WORK REQUIRED: Only the lines below from the one that holds "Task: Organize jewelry" through the one that holds "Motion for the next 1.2" should appear in the answer, copied exactly, end lines included and pictures omitted.

PROVIDED ENTRIES:
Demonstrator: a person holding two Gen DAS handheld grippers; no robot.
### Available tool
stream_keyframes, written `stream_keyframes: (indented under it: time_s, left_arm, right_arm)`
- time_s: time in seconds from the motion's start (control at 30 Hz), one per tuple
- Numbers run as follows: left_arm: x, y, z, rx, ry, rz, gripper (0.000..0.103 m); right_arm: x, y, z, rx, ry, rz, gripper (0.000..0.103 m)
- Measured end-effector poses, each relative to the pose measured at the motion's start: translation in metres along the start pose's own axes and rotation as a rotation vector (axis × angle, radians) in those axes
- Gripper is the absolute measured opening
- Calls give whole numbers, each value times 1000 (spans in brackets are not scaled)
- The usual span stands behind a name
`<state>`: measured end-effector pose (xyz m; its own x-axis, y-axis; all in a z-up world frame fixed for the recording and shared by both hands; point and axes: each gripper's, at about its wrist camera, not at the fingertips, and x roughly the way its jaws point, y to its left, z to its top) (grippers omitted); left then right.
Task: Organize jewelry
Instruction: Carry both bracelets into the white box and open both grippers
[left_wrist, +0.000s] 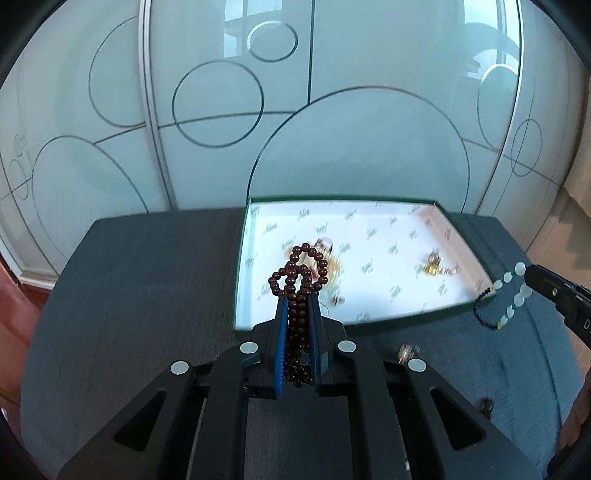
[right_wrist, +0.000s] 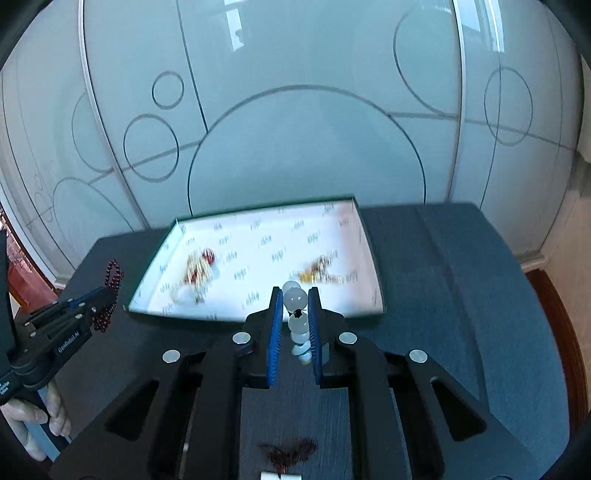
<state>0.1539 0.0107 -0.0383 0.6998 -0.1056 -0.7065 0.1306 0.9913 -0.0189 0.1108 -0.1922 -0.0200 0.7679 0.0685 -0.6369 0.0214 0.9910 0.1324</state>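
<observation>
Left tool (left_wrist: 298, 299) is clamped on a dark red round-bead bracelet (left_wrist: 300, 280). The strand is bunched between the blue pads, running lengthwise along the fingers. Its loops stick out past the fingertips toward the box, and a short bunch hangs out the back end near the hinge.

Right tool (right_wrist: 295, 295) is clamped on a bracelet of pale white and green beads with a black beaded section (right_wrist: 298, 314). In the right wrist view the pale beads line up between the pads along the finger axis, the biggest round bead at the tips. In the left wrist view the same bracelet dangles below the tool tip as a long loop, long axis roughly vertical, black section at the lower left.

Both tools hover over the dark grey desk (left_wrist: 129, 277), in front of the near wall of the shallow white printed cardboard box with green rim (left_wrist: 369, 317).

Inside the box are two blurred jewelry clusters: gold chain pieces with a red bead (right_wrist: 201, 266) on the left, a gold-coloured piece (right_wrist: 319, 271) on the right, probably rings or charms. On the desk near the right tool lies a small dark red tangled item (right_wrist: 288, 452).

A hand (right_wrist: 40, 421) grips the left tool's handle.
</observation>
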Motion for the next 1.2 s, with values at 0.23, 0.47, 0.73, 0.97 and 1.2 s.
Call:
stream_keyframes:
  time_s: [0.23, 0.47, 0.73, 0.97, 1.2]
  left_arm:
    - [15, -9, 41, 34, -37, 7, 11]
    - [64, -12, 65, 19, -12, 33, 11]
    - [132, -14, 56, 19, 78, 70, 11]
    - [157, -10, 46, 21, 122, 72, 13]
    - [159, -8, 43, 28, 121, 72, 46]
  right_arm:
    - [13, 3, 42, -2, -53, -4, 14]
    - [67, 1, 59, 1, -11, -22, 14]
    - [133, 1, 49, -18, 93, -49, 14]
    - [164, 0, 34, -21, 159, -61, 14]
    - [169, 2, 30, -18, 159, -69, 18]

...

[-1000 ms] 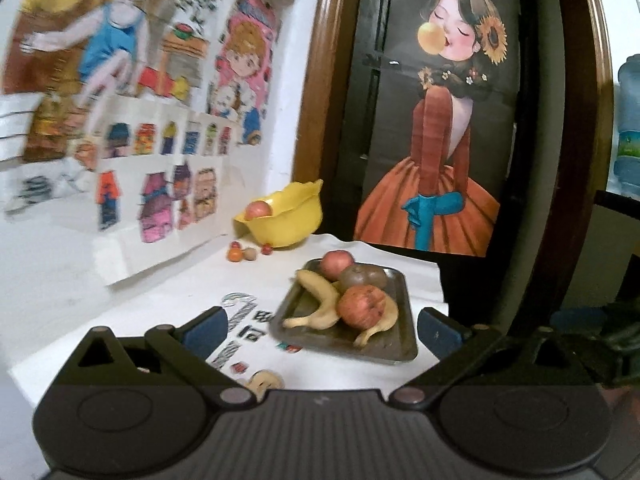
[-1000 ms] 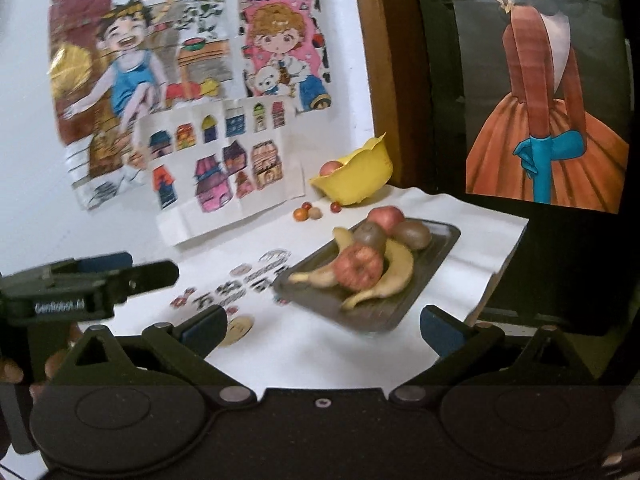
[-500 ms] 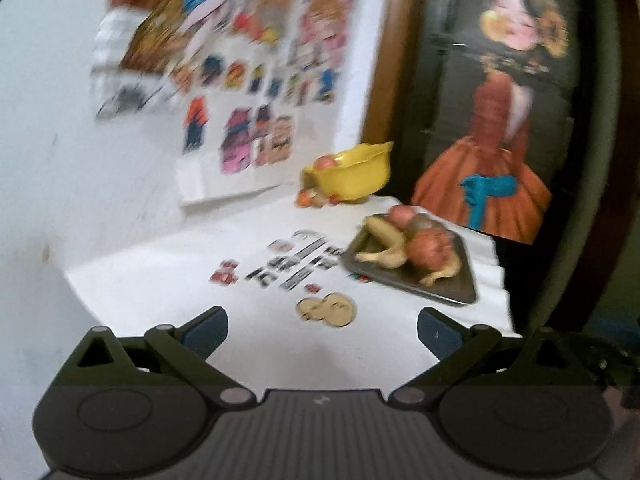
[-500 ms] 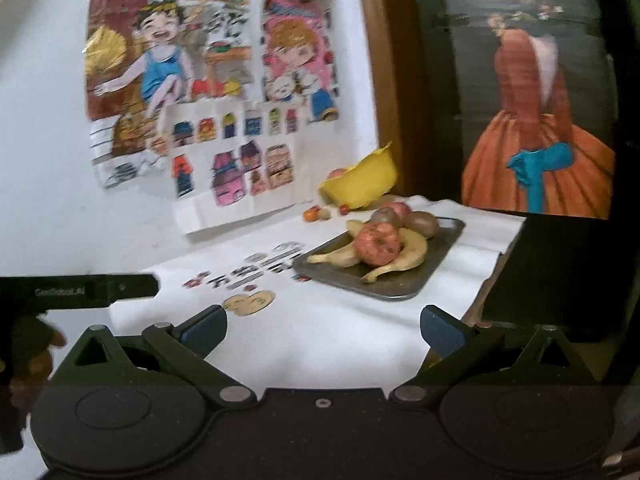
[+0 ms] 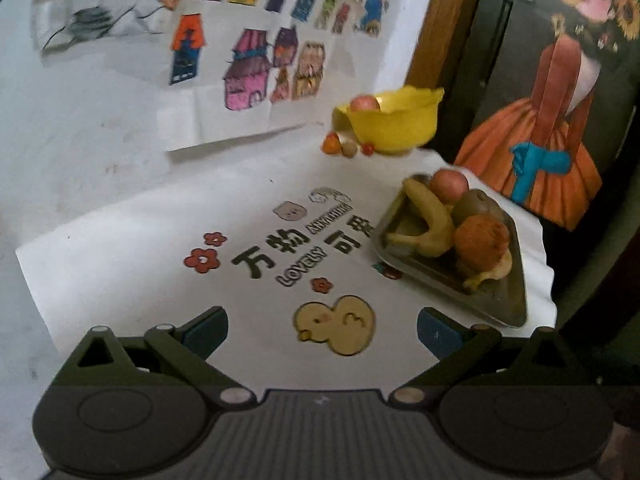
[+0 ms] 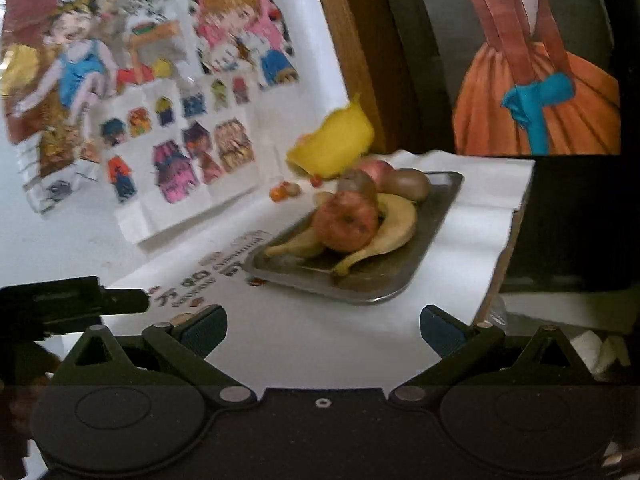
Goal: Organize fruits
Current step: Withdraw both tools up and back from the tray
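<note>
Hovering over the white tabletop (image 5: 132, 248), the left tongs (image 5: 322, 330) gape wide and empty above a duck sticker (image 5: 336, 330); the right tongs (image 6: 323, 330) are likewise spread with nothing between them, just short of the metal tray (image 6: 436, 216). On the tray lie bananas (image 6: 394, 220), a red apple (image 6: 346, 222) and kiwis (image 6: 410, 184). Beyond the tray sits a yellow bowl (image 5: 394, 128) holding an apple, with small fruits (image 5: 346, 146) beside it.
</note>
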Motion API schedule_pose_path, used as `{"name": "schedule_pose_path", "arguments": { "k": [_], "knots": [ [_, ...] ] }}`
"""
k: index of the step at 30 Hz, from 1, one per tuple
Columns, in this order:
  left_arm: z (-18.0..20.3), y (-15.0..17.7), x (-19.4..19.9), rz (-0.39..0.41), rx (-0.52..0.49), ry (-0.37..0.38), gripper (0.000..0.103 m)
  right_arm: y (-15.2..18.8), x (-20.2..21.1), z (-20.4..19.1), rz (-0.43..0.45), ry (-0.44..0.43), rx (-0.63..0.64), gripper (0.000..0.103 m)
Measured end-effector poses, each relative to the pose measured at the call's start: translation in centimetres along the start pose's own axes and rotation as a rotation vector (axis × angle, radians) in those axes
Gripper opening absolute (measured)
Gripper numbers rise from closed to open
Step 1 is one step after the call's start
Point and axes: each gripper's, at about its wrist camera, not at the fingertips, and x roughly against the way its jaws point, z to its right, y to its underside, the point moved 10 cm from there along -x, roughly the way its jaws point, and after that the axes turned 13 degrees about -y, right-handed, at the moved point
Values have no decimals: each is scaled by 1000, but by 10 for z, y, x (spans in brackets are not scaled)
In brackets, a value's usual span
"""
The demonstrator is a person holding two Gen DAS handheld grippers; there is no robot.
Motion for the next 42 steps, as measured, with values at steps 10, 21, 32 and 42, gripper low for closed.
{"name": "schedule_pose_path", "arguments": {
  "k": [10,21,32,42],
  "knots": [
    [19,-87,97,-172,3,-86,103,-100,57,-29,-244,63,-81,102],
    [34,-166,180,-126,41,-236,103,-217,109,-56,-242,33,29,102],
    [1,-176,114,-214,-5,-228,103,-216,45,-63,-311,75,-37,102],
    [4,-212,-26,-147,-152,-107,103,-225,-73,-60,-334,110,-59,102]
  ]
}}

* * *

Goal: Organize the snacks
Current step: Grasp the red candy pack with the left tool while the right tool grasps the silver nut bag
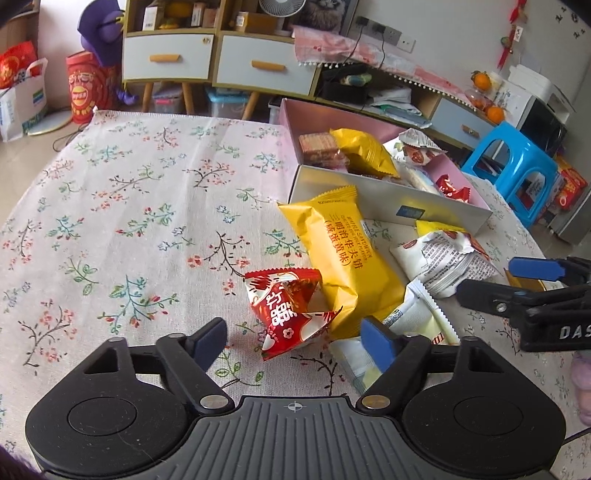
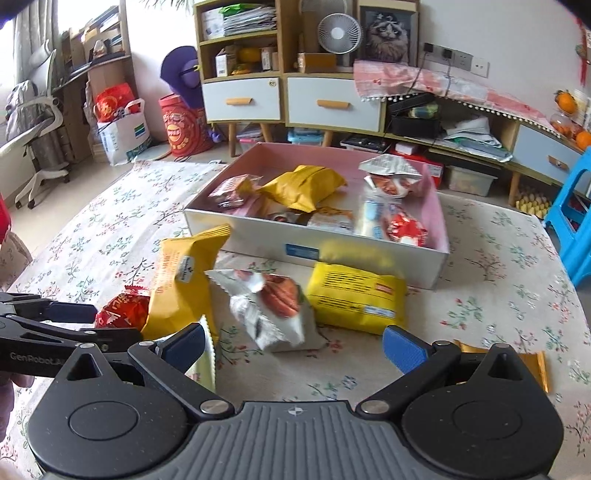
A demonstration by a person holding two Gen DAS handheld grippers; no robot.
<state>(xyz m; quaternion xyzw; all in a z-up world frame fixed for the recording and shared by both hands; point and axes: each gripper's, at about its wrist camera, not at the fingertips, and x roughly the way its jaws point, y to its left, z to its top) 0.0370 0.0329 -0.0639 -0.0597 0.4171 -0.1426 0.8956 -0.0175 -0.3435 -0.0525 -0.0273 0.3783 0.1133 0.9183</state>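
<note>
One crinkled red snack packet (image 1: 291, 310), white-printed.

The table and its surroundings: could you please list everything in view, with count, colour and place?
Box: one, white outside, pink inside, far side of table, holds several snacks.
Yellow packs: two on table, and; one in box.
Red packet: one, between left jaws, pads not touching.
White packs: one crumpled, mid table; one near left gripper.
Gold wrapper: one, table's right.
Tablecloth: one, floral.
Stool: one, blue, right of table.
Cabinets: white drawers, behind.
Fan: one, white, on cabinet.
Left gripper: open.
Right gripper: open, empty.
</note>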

FINISHED TASK:
Task: Organize jewelry
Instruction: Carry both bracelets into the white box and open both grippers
[left_wrist, +0.000s] 
[right_wrist, +0.000s] 
<state>0.1539 0.0107 -0.0383 0.6998 -0.1056 -0.7065 0.1306 0.9913 -0.0189 0.1108 -0.1922 -0.0200 0.7679 0.0685 -0.6369 0.0214 0.9910 0.1324</state>
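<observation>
Left tool (left_wrist: 298, 299) is clamped on a dark red round-bead bracelet (left_wrist: 300, 280). The strand is bunched between the blue pads, running lengthwise along the fingers. Its loops stick out past the fingertips toward the box, and a short bunch hangs out the back end near the hinge.

Right tool (right_wrist: 295, 295) is clamped on a bracelet of pale white and green beads with a black beaded section (right_wrist: 298, 314). In the right wrist view the pale beads line up between the pads along the finger axis, the biggest round bead at the tips. In the left wrist view the same bracelet dangles below the tool tip as a long loop, long axis roughly vertical, black section at the lower left.

Both tools hover over the dark grey desk (left_wrist: 129, 277), in front of the near wall of the shallow white printed cardboard box with green rim (left_wrist: 369, 317).

Inside the box are two blurred jewelry clusters: gold chain pieces with a red bead (right_wrist: 201, 266) on the left, a gold-coloured piece (right_wrist: 319, 271) on the right, probably rings or charms. On the desk near the right tool lies a small dark red tangled item (right_wrist: 288, 452).

A hand (right_wrist: 40, 421) grips the left tool's handle.
</observation>
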Motion for the next 1.2 s, with values at 0.23, 0.47, 0.73, 0.97 and 1.2 s.

The output is finished.